### PROBLEM REQUIREMENTS
Your answer is the lines below, exactly, from the one that contains "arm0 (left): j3" through the one that contains "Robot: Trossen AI", both included.

### DATA SHOWN

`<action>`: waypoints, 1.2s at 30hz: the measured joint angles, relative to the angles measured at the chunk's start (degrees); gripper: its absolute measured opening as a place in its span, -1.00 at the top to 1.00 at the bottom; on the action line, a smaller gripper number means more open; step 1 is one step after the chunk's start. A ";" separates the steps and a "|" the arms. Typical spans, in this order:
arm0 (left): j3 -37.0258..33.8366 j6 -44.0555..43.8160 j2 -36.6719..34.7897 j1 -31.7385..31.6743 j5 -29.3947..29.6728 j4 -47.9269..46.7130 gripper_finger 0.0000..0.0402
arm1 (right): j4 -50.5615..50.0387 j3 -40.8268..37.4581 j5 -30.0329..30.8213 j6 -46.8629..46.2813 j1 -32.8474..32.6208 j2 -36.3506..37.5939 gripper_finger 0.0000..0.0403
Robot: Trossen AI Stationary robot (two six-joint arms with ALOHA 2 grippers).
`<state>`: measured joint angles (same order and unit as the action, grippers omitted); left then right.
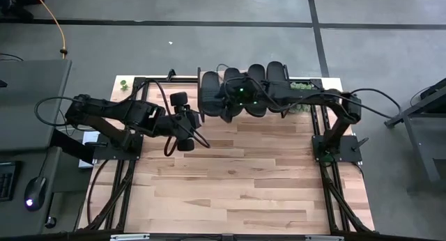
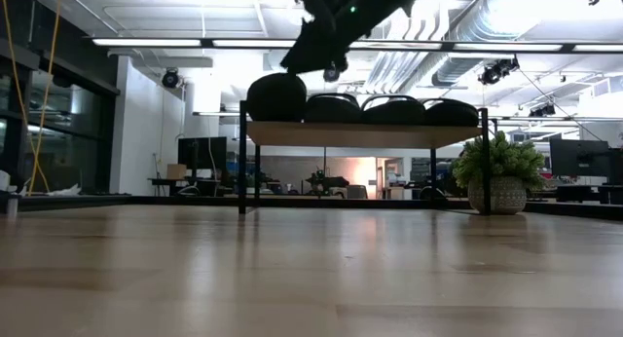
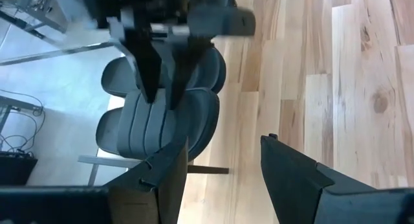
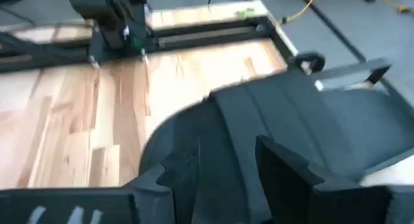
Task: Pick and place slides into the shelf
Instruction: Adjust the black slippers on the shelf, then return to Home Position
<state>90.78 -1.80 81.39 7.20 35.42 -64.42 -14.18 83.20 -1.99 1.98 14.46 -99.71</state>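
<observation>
Slides (image 2: pixel 362 110), four black ones, sit side by side on the shelf (image 2: pixel 362 133) at the far edge of the light plank tabletop (image 1: pixel 237 185), beside a potted plant (image 2: pixel 504 174). The right gripper (image 1: pixel 228 110) hovers just over the slide at the row's left end, fingers parted and holding nothing. The left gripper (image 1: pixel 185 129), also released and empty, hangs over bare wood near the shelf. Beyond lies an office with ceiling ducts and strip lights.
</observation>
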 joint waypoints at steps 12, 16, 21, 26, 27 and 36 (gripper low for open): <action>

### SOLUTION TO THIS TASK
arm0 (left): j3 -37.0258..33.8366 j6 -44.0555..43.8160 j2 -36.6719..34.7897 j1 -31.7385..31.6743 j5 -29.3947..29.6728 j4 -47.9269..46.7130 gripper_finger 0.0000..0.0402
arm1 (right): j4 -50.5615..50.0387 j3 -40.8268..37.4581 j5 -30.0329..30.8213 j6 -46.8629..46.2813 j1 -32.8474..32.6208 j2 -36.3506..37.5939 gripper_finger 0.0000..0.0403
Robot: Trossen AI Stationary robot (two six-joint arms with ALOHA 2 grippers).

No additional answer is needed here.